Dataset records:
##############################

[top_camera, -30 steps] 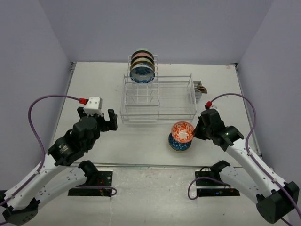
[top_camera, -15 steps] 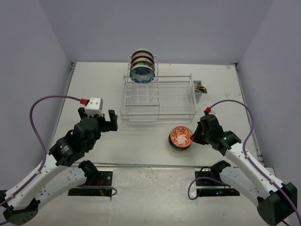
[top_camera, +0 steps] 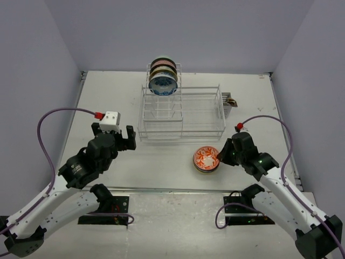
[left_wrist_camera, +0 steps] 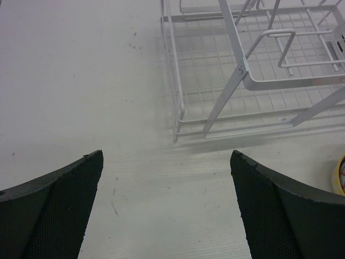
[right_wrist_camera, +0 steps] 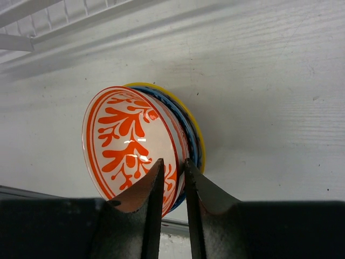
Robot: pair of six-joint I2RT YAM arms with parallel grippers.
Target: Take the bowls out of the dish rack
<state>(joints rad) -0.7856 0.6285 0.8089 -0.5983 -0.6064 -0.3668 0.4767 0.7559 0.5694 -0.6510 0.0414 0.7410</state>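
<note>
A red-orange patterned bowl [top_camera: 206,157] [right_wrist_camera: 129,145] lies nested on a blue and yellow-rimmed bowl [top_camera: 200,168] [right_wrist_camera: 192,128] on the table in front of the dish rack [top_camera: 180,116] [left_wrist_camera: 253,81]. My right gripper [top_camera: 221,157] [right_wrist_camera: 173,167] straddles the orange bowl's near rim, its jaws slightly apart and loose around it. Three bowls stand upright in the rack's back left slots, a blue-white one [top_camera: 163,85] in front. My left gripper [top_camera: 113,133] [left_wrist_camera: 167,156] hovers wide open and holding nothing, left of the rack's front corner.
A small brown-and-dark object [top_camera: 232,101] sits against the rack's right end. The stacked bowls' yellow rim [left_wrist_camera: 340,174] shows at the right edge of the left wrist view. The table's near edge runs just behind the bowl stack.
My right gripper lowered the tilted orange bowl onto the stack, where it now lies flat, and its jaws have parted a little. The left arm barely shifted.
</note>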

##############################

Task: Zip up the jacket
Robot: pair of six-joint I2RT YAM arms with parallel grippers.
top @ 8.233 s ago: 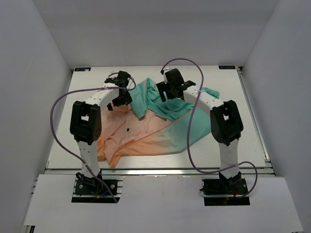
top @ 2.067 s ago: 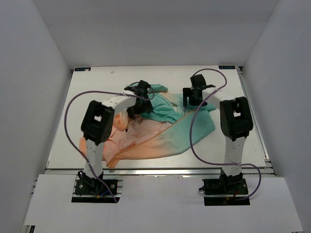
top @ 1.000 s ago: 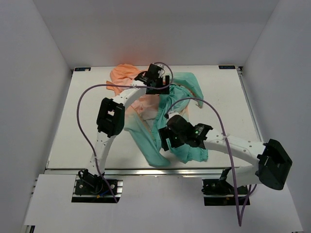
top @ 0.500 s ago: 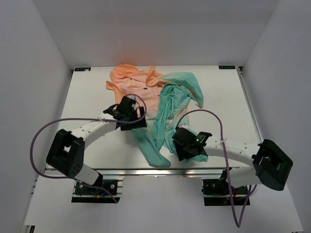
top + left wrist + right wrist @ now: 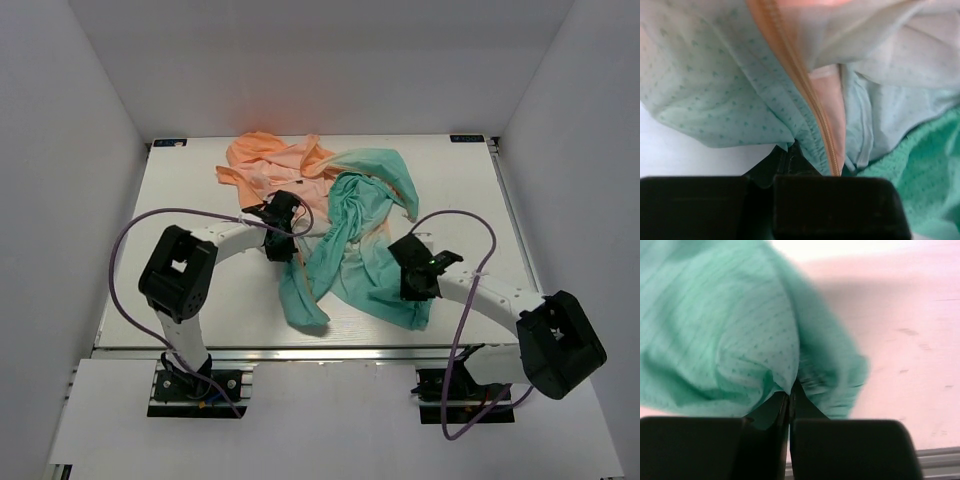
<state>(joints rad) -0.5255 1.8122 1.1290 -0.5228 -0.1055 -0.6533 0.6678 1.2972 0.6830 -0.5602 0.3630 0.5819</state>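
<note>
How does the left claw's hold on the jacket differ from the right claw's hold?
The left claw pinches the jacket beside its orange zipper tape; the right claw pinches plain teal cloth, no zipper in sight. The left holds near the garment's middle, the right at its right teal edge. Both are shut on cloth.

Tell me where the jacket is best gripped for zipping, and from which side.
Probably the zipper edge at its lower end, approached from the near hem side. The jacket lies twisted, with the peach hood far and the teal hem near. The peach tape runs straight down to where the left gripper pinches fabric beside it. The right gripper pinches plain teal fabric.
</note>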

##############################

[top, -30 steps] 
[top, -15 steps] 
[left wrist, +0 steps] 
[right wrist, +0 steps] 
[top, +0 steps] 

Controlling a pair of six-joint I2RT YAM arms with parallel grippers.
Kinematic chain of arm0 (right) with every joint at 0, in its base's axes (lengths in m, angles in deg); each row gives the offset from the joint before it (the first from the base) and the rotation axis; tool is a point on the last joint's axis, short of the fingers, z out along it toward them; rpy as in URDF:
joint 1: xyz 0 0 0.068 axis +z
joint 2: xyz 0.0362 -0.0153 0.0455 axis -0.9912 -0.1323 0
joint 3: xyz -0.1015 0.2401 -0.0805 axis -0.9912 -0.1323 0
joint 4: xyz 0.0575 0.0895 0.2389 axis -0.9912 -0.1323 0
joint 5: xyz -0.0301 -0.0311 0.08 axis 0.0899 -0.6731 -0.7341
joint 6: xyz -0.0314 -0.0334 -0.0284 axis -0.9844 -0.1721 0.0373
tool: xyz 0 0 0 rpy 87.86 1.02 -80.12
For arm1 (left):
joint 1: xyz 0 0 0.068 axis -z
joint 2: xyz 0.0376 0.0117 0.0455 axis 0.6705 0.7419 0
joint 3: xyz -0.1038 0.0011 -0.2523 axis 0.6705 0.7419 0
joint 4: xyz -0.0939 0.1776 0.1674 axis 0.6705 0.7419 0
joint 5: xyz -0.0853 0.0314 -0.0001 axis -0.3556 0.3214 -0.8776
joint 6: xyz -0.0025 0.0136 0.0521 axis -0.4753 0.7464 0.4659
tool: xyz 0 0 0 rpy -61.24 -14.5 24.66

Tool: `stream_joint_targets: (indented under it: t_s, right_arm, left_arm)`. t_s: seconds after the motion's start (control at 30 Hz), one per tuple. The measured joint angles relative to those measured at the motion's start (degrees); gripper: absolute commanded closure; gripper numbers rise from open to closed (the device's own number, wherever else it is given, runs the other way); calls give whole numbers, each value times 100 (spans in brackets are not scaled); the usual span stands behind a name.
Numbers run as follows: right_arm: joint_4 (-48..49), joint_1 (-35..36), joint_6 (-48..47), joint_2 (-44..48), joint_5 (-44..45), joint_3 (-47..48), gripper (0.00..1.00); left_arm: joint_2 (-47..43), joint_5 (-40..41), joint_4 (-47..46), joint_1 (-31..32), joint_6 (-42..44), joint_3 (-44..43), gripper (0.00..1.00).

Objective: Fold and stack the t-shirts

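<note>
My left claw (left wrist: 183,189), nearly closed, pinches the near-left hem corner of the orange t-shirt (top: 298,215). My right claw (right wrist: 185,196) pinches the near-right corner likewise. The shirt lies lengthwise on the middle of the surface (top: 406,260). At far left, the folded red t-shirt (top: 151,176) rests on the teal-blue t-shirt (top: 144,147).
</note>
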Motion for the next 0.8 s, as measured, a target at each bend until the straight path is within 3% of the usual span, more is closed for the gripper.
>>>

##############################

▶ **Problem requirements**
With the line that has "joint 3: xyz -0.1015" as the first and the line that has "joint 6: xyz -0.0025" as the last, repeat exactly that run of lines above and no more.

▶ **Expected answer**
joint 3: xyz -0.1015 0.2401 -0.0805 axis -0.9912 -0.1323 0
joint 4: xyz 0.0575 0.0895 0.2389 axis -0.9912 -0.1323 0
joint 5: xyz -0.0301 -0.0311 0.08 axis 0.0899 -0.6731 -0.7341
joint 6: xyz -0.0314 -0.0334 -0.0284 axis -0.9844 -0.1721 0.0373
tool: xyz 0 0 0 rpy 87.86 1.02 -80.12
For arm1 (left):
joint 1: xyz 0 0 0.068 axis -z
joint 2: xyz 0.0376 0.0117 0.0455 axis 0.6705 0.7419 0
joint 3: xyz -0.1038 0.0011 -0.2523 axis 0.6705 0.7419 0
joint 4: xyz -0.0939 0.1776 0.1674 axis 0.6705 0.7419 0
joint 5: xyz -0.0853 0.0314 -0.0001 axis -0.3556 0.3214 -0.8776
joint 6: xyz -0.0025 0.0136 0.0521 axis -0.4753 0.7464 0.4659

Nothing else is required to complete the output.